> [YOUR GOAL]
Search the material for the string "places" and reply with how many lines contain it, nothing else.
▶
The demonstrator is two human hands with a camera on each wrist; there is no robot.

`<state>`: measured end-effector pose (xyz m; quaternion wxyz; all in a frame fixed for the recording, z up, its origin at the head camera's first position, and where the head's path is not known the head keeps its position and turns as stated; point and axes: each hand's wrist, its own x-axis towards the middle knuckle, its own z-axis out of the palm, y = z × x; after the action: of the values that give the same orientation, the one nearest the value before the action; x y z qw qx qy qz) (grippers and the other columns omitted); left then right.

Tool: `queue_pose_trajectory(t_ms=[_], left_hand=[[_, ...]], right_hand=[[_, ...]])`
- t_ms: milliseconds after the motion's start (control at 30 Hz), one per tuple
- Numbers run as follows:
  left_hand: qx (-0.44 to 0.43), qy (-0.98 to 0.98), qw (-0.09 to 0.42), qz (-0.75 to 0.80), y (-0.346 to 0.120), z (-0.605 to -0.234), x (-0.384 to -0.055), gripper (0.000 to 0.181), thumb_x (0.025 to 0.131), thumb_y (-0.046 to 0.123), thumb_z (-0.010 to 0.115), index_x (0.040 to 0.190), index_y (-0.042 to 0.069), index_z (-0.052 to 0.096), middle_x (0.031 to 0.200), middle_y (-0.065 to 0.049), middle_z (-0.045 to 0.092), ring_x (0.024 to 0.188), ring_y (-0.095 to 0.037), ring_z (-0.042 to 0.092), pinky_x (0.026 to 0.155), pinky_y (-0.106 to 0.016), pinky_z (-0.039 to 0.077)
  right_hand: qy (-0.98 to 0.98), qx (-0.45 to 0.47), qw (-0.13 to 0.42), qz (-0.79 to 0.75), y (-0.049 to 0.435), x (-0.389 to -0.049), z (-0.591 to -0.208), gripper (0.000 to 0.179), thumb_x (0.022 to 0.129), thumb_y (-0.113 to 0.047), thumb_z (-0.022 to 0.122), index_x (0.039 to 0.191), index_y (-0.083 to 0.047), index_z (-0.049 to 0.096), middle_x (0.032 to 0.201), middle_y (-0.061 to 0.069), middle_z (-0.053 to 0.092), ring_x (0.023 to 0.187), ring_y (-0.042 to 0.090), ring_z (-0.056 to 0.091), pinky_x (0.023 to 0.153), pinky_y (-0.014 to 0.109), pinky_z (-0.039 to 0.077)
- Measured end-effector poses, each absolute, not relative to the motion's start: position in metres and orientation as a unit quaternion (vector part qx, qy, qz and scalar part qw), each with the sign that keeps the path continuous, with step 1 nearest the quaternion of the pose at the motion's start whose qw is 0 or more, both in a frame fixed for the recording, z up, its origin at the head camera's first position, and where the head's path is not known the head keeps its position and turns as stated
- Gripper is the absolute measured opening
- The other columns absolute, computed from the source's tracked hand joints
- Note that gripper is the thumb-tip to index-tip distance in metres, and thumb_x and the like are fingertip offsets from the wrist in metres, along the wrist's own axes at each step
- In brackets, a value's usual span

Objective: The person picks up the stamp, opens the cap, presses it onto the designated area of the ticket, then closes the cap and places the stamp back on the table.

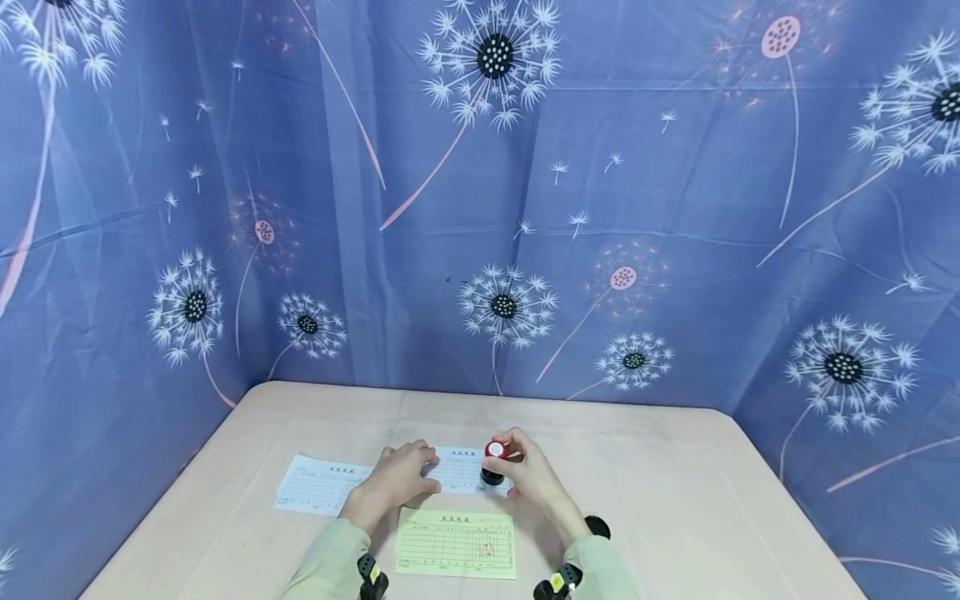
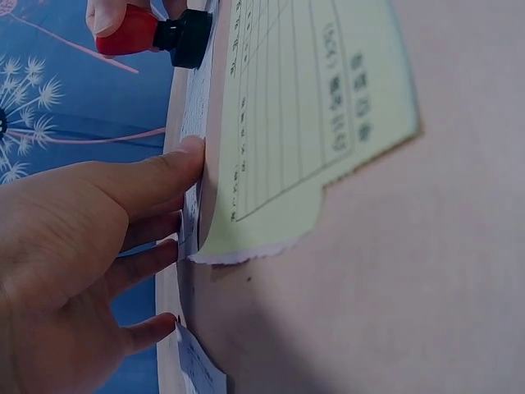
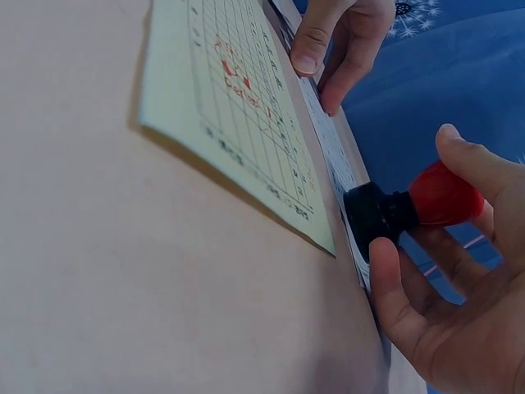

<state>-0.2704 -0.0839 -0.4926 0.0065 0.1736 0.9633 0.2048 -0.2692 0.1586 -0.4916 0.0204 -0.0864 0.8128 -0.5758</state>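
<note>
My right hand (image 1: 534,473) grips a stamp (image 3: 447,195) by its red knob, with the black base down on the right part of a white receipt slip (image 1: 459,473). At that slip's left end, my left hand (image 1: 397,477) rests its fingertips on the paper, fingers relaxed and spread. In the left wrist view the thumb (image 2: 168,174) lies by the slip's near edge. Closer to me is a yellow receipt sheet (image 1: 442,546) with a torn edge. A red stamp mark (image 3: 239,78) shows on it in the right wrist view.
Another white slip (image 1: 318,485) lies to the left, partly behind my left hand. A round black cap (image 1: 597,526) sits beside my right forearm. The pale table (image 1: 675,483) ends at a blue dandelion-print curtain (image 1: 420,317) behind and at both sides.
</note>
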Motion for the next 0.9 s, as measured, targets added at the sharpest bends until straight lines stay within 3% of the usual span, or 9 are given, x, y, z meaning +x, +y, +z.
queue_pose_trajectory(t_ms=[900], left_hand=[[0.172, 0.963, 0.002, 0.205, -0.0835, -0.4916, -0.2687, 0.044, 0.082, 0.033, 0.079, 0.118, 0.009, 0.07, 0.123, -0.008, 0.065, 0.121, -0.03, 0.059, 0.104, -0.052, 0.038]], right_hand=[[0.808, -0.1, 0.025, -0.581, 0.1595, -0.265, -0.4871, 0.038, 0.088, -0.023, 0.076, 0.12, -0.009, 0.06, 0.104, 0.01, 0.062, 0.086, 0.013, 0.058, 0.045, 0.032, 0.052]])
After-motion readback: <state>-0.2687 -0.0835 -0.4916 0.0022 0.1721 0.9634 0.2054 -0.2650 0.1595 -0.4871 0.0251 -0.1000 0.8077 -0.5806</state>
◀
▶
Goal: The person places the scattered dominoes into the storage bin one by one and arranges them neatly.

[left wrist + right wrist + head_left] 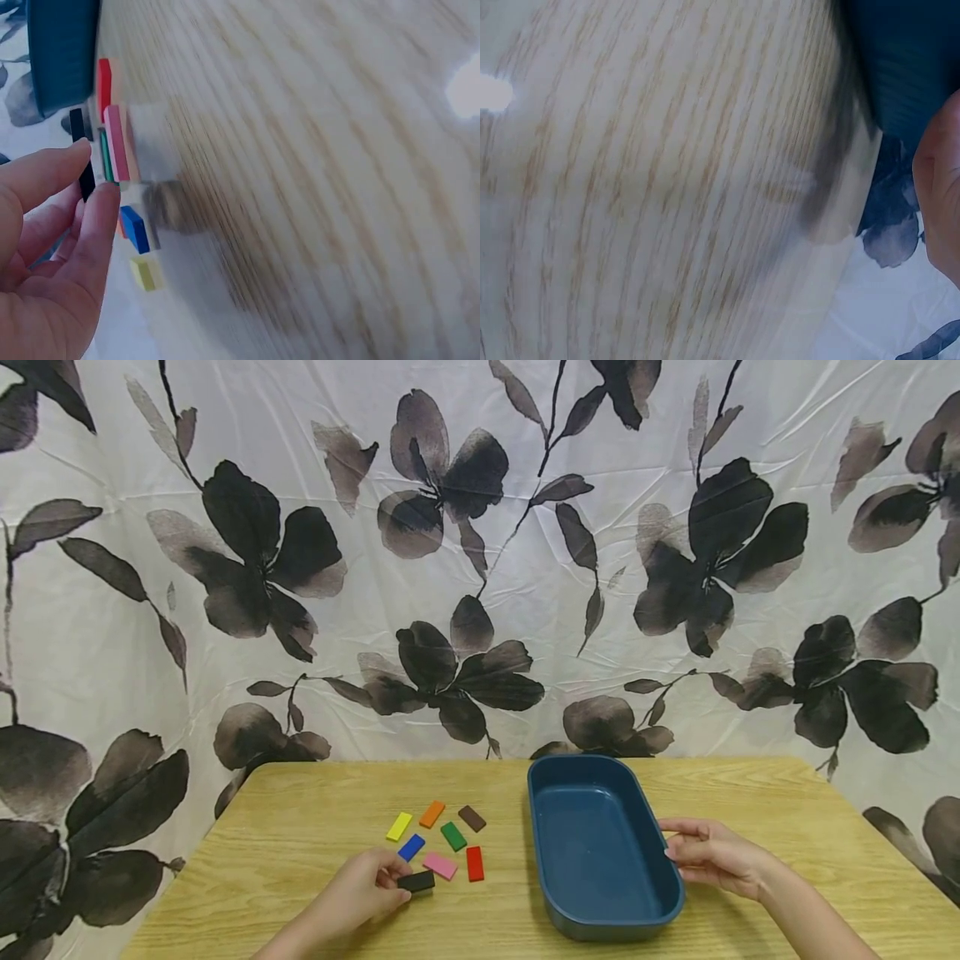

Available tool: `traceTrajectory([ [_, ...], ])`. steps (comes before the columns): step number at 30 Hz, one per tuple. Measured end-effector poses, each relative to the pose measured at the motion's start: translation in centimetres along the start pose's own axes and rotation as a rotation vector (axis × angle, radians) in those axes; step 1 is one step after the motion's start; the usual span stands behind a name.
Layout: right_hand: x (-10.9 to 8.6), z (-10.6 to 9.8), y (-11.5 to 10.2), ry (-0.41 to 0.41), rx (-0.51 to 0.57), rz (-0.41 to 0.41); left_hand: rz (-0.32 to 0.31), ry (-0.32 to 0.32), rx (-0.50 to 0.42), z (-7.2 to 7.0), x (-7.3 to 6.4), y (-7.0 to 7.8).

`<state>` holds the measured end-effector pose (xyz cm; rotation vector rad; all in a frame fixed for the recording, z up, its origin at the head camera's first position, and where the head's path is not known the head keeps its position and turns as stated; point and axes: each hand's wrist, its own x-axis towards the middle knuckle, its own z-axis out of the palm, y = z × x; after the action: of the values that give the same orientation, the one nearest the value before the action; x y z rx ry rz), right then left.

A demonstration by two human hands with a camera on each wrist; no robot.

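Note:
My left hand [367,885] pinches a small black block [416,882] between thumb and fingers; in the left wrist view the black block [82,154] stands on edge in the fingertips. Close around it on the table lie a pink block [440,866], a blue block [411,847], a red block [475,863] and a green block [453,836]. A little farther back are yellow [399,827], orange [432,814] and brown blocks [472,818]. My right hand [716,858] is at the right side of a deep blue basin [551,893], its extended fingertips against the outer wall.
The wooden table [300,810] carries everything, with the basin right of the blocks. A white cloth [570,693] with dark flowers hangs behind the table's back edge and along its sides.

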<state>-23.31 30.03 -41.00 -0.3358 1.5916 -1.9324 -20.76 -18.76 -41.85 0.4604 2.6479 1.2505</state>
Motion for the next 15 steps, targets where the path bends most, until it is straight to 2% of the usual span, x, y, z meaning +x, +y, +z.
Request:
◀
> [RESPONSE TO THE TASK]
2